## Goal of the exercise
The answer must be every line from the listing that holds the string "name".
[Opening Records for the task section]
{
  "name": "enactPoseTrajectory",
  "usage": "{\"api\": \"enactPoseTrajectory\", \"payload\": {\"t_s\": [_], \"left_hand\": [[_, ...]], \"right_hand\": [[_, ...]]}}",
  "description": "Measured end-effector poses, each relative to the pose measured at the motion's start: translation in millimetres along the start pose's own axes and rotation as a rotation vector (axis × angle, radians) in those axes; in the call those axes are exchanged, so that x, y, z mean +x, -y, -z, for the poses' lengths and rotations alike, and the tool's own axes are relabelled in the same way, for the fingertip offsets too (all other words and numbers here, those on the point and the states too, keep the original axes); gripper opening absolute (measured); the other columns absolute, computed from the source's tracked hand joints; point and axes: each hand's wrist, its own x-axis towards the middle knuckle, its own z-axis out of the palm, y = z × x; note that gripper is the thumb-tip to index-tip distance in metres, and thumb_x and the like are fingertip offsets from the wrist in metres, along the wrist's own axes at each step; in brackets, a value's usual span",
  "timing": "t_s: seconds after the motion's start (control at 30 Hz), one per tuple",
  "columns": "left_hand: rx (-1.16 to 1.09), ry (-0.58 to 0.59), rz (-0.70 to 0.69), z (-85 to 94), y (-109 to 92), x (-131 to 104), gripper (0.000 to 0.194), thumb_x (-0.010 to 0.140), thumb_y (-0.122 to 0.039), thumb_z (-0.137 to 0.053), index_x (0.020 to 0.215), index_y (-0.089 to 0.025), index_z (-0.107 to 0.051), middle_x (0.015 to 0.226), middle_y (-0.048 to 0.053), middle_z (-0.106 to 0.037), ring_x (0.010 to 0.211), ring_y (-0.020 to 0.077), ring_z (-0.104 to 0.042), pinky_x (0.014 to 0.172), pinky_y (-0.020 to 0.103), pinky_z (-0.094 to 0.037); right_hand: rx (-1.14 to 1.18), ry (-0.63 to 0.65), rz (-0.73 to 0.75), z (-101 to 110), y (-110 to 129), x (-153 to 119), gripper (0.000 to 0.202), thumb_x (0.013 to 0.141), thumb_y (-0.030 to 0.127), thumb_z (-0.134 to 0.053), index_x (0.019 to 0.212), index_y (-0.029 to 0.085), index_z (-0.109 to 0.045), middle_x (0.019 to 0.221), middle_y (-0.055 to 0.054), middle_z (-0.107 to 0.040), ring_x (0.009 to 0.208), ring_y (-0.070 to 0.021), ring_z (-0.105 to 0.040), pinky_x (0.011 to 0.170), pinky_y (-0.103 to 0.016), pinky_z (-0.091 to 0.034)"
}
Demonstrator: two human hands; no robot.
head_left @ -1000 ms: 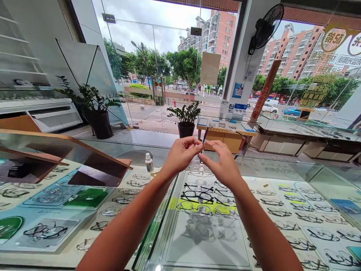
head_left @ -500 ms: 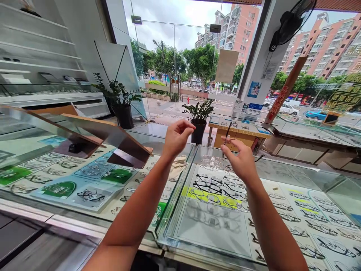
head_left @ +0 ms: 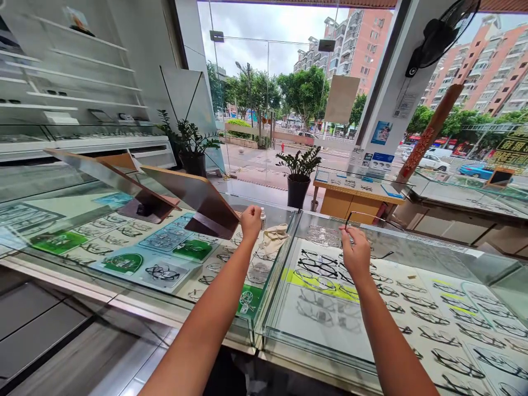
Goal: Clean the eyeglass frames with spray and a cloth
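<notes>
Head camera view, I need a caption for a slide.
Right hand holding glasses over a glass display case, left hand near a white bottle and cloth.

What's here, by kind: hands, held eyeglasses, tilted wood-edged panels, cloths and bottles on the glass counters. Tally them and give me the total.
Hands, left hand and right hand: 2
Held eyeglasses: 1
Tilted wood-edged panels: 2
Cloth: 1
Bottle, partly hidden: 1
Total: 7

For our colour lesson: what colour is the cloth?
The cloth is cream, seen best in the head view.
</notes>
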Motion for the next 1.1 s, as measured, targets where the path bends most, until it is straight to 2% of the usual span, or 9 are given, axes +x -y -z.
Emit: {"api": "enactPoseTrajectory", "payload": {"t_s": [0.13,0.27,0.4,0.5,0.63,0.73,0.9,1.03,1.1], "left_hand": [[0.067,-0.03,0.011,-4.3,18,2,0.032,0.094,-0.038,-0.049,0.067,-0.024,-0.04,0.063,-0.003,-0.037,0.067,0.0157,-0.04,0.066,0.028,-0.034],[0.116,-0.059,-0.013,-12.0,28,-2,0.016,0.093,-0.038,-0.058,0.092,-0.021,-0.055,0.098,0.007,-0.06,0.093,0.0228,-0.057,0.086,0.034,-0.045],[0.144,0.041,-0.044,-21.4,37,-4,0.058,0.084,-0.033,-0.073,0.135,-0.017,-0.048,0.145,0.021,-0.052,0.131,0.0297,-0.053,0.109,0.039,-0.042],[0.15,0.159,0.003,-24.3,47,-4,0.056,0.085,-0.029,-0.072,0.135,-0.016,-0.05,0.132,0.019,-0.064,0.122,0.0303,-0.061,0.103,0.04,-0.046],[0.134,0.238,0.084,-20.7,46,-3,0.022,0.085,-0.026,-0.069,0.104,-0.02,-0.061,0.091,0.008,-0.068,0.095,0.0282,-0.065,0.088,0.037,-0.048],[0.046,0.228,0.068,-18.2,24,-6,0.016,0.087,-0.03,-0.066,0.099,-0.021,-0.06,0.088,0.005,-0.064,0.093,0.0254,-0.062,0.085,0.034,-0.046],[-0.232,0.307,-0.015,-34.8,-47,-35,0.033,0.088,-0.048,-0.064,0.11,-0.024,-0.057,0.096,0.003,-0.062,0.087,0.0182,-0.058,0.077,0.028,-0.048],[-0.46,0.502,0.056,-54.3,-97,-78,0.06,0.091,-0.081,-0.038,0.09,-0.023,-0.054,0.074,0.0,-0.054,0.062,0.0142,-0.05,0.049,0.022,-0.035],[-0.765,0.787,0.305,-56.6,-108,-94,0.077,0.082,-0.097,-0.031,0.075,-0.023,-0.049,0.06,-0.003,-0.042,0.05,0.0126,-0.04,0.04,0.02,-0.023]], "right_hand": [[-0.053,-0.044,0.001,3,-17,-5,0.042,0.104,0.046,-0.049,0.111,0.018,-0.081,0.116,-0.016,-0.081,0.115,-0.0334,-0.068,0.106,-0.054,-0.051],[-0.093,-0.037,0.022,2,-24,-4,0.042,0.104,0.044,-0.049,0.112,0.019,-0.081,0.117,-0.016,-0.08,0.116,-0.0332,-0.067,0.107,-0.054,-0.05],[-0.129,0.013,0.037,-1,-27,-6,0.042,0.105,0.042,-0.047,0.114,0.019,-0.08,0.12,-0.015,-0.079,0.117,-0.0329,-0.066,0.107,-0.053,-0.049],[-0.135,0.019,0.039,-1,-26,-7,0.042,0.106,0.041,-0.047,0.115,0.018,-0.08,0.12,-0.016,-0.079,0.118,-0.0332,-0.065,0.107,-0.053,-0.049],[-0.095,0.029,0.047,1,-19,-7,0.039,0.107,0.04,-0.047,0.114,0.019,-0.08,0.121,-0.015,-0.079,0.119,-0.032,-0.065,0.108,-0.052,-0.048],[-0.074,0.036,0.03,3,-11,-5,0.039,0.107,0.039,-0.047,0.113,0.018,-0.079,0.124,-0.015,-0.077,0.121,-0.0315,-0.063,0.109,-0.051,-0.047],[0.015,0.039,0.002,6,2,-3,0.038,0.108,0.038,-0.045,0.11,0.018,-0.077,0.118,-0.015,-0.075,0.115,-0.0295,-0.063,0.104,-0.047,-0.047],[0.111,0.113,0.025,8,10,-4,0.036,0.108,0.037,-0.043,0.107,0.021,-0.075,0.109,-0.011,-0.075,0.107,-0.0284,-0.063,0.098,-0.044,-0.046],[0.171,0.163,0.026,7,16,-5,0.034,0.108,0.038,-0.044,0.105,0.022,-0.074,0.108,-0.01,-0.075,0.106,-0.0281,-0.064,0.098,-0.043,-0.045]]}}
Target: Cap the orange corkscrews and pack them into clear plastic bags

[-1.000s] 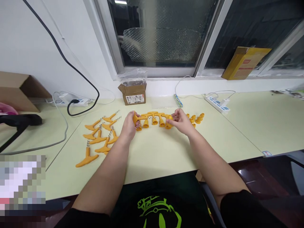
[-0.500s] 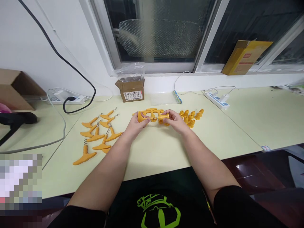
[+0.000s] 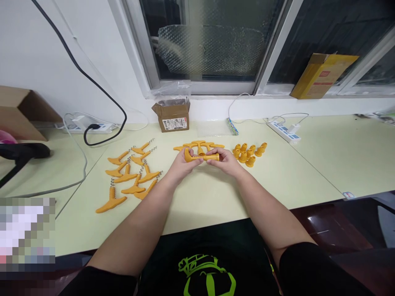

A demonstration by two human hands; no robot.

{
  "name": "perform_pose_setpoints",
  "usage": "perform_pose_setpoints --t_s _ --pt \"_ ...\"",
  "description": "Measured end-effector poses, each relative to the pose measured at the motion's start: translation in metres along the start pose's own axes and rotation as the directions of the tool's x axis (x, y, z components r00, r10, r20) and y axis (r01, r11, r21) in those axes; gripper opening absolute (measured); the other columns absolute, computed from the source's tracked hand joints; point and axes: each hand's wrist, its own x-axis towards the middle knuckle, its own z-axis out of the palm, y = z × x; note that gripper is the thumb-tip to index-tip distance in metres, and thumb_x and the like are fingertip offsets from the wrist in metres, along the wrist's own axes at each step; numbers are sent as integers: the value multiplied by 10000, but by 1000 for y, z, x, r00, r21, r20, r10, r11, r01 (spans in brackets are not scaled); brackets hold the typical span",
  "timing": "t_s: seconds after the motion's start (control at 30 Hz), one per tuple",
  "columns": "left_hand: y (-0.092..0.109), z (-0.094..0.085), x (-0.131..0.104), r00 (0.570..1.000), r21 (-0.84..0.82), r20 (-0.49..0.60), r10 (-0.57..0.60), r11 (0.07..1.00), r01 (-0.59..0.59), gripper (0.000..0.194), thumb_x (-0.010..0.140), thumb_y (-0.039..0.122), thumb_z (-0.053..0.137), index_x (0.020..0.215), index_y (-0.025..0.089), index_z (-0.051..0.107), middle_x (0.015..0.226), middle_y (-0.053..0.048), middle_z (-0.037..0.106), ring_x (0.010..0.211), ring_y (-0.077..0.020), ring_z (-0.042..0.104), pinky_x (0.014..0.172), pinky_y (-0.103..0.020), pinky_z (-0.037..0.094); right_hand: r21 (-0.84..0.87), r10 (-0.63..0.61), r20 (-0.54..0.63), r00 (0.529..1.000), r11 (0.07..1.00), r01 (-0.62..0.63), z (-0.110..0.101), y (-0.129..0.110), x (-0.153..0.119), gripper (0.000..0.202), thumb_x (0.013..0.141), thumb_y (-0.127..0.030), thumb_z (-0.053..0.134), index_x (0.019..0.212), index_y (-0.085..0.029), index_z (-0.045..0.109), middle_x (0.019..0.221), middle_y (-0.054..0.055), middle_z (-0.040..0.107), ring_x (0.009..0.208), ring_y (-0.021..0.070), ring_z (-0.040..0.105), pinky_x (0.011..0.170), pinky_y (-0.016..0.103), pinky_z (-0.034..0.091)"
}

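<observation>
My left hand (image 3: 181,165) is closed around the yellow T-shaped handle of a corkscrew (image 3: 188,155). Between the fingers of my right hand (image 3: 227,161) lies a yellow flanged sleeve (image 3: 212,157), its wide rim to the right. Handle and sleeve are in line and meet end to end, with the metal spiral out of sight. Just behind my hands, several yellow T-handles (image 3: 198,142) lie in a row, one with a sleeve on its shaft. Left of my forearm are several corkscrews with bare spirals (image 3: 111,200). Several loose sleeves (image 3: 251,161) stand to the right.
A small open carton (image 3: 173,117) stands at the back by the wall. Power strips (image 3: 284,130) lie on the table (image 3: 314,152) at right and left. A black cable (image 3: 89,82) hangs at left, near a larger cardboard box (image 3: 18,111).
My hands have come together, and the spiral that showed between handle and sleeve is now hidden. The view has shifted slightly.
</observation>
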Motion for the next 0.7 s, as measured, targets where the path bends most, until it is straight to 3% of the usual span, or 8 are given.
perform_pose_setpoints --t_s 0.13,0.23,0.3,0.4,0.47,0.53,0.6,0.7 --pt "3 4 -6 979 198 69 190 960 -200 503 703 405 895 855 241 445 1011 -57 733 1010 -271 713 877 -413 551 171 312 68 948 932 -319 2 -1 1 447 807 -627 765 890 -207 635 703 -5 625 527 121 547 530 274 491" --pt "2 6 -9 969 332 89 232 910 -249 440 708 426 887 798 231 503 1012 -69 743 1065 -301 702 950 -443 536 183 540 176 823 803 -567 1 -5 -1 477 855 -671 698 877 -203 611 540 -48 508 390 73 349 371 207 260" --pt "2 6 -9 963 339 108 247 901 -269 436 735 423 872 765 229 482 969 -64 753 1061 -301 711 984 -454 527 173 602 232 764 747 -642 -1 -9 -3 485 874 -681 673 901 -201 610 504 -61 465 376 70 308 355 202 223" --pt "1 3 -6 967 247 87 238 935 -253 476 755 404 866 785 233 423 954 -61 771 1031 -290 738 968 -458 547 248 477 261 839 807 -536 -5 -13 -5 451 867 -627 717 1041 -223 618 693 -19 621 493 106 511 456 227 444" --pt "0 1 -3 976 182 51 213 959 -219 498 738 394 880 815 234 415 955 -63 777 1025 -289 752 934 -448 570 271 297 190 936 900 -341 -8 -12 -4 455 790 -493 841 1109 -256 621 930 -1 686 706 131 643 657 273 574" --pt "-1 -2 0 979 142 17 201 969 -202 519 713 383 897 826 235 413 918 -56 775 1046 -293 756 930 -441 579 215 167 90 982 959 -183 -9 -9 -3 457 714 -380 910 1065 -253 646 1002 -7 683 826 133 666 782 281 587" --pt "-2 -3 2 979 125 -4 206 971 -204 530 700 371 907 827 236 411 875 -48 767 1069 -292 754 945 -439 579 178 151 48 987 971 -157 -8 -5 0 381 717 -369 906 975 -223 668 912 -8 684 794 130 665 776 272 581" --pt "-2 -4 0 978 139 22 206 969 -207 526 705 360 910 824 233 414 885 -51 765 1034 -274 758 928 -422 587 274 312 79 947 906 -322 -3 -2 1 311 780 -412 846 885 -201 643 749 -8 672 613 120 630 606 250 558"
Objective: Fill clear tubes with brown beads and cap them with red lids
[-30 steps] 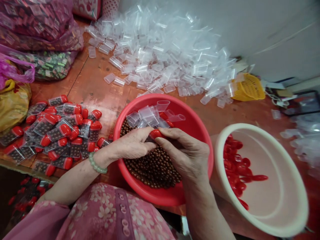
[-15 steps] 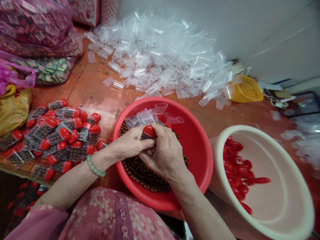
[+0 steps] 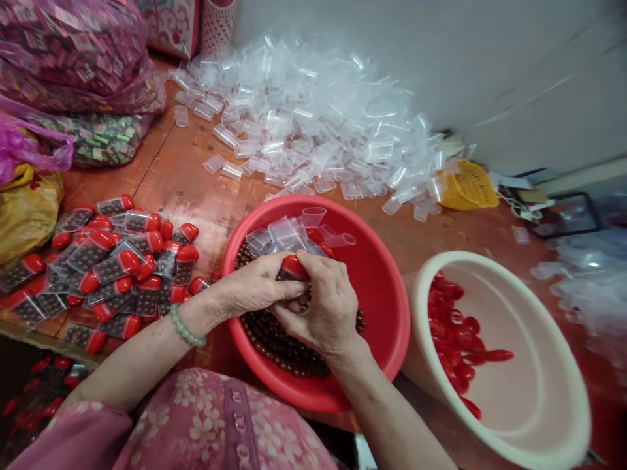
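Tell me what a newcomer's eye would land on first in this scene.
The red basin in the middle draws the eye first: over its brown beads the left hand and right hand close together on a red-capped container. Behind it a big heap of clear plastic containers covers the table, and to the left lies a pile of filled, red-capped ones.

left hand (image 3: 255,290) + right hand (image 3: 321,307) — pinch red-capped tube (image 3: 292,266) | over red basin (image 3: 386,287)
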Demonstrator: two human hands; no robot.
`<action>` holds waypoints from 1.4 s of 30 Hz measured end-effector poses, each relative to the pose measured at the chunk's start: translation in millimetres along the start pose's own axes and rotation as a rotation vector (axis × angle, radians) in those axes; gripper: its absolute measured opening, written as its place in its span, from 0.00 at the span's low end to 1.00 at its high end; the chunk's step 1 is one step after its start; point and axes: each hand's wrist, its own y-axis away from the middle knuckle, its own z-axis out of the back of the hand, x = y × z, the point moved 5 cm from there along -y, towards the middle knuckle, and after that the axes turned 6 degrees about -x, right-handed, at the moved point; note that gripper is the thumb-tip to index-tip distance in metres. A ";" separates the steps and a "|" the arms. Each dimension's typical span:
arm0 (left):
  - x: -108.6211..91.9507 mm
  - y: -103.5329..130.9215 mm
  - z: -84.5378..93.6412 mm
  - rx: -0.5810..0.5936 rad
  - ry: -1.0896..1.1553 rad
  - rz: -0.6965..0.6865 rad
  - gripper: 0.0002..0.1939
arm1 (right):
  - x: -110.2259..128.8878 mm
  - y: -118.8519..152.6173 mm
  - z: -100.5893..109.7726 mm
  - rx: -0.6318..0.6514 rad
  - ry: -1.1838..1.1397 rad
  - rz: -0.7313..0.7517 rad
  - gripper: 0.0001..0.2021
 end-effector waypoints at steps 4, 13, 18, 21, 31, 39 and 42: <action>4.4 -3.4 1.1 -0.004 0.082 0.067 0.21 | -2.2 3.0 -1.8 0.048 -0.026 -0.023 0.34; 4.6 -4.0 8.4 -0.449 -0.335 -0.170 0.16 | 5.8 7.7 -5.4 0.052 0.058 0.154 0.36; -12.4 18.4 2.6 -0.439 -0.599 -0.409 0.18 | 25.5 -1.0 0.1 0.040 0.037 0.161 0.35; -26.7 35.6 4.4 -0.488 -0.670 -0.460 0.20 | 35.0 -6.2 0.0 0.084 -0.063 0.120 0.35; -60.6 87.1 78.4 -0.746 -1.782 -0.503 0.21 | -85.4 22.4 0.2 0.545 0.115 -0.423 0.09; -56.0 87.0 89.3 -0.580 -2.013 -0.650 0.13 | -102.3 20.6 -13.5 0.814 0.234 -0.376 0.07; -60.4 81.4 72.9 -0.564 -1.835 -0.735 0.09 | -83.5 12.1 -23.1 0.836 0.155 -0.336 0.10</action>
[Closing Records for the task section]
## The completed task
  "name": "enactPoseTrajectory",
  "name": "perform_pose_setpoints",

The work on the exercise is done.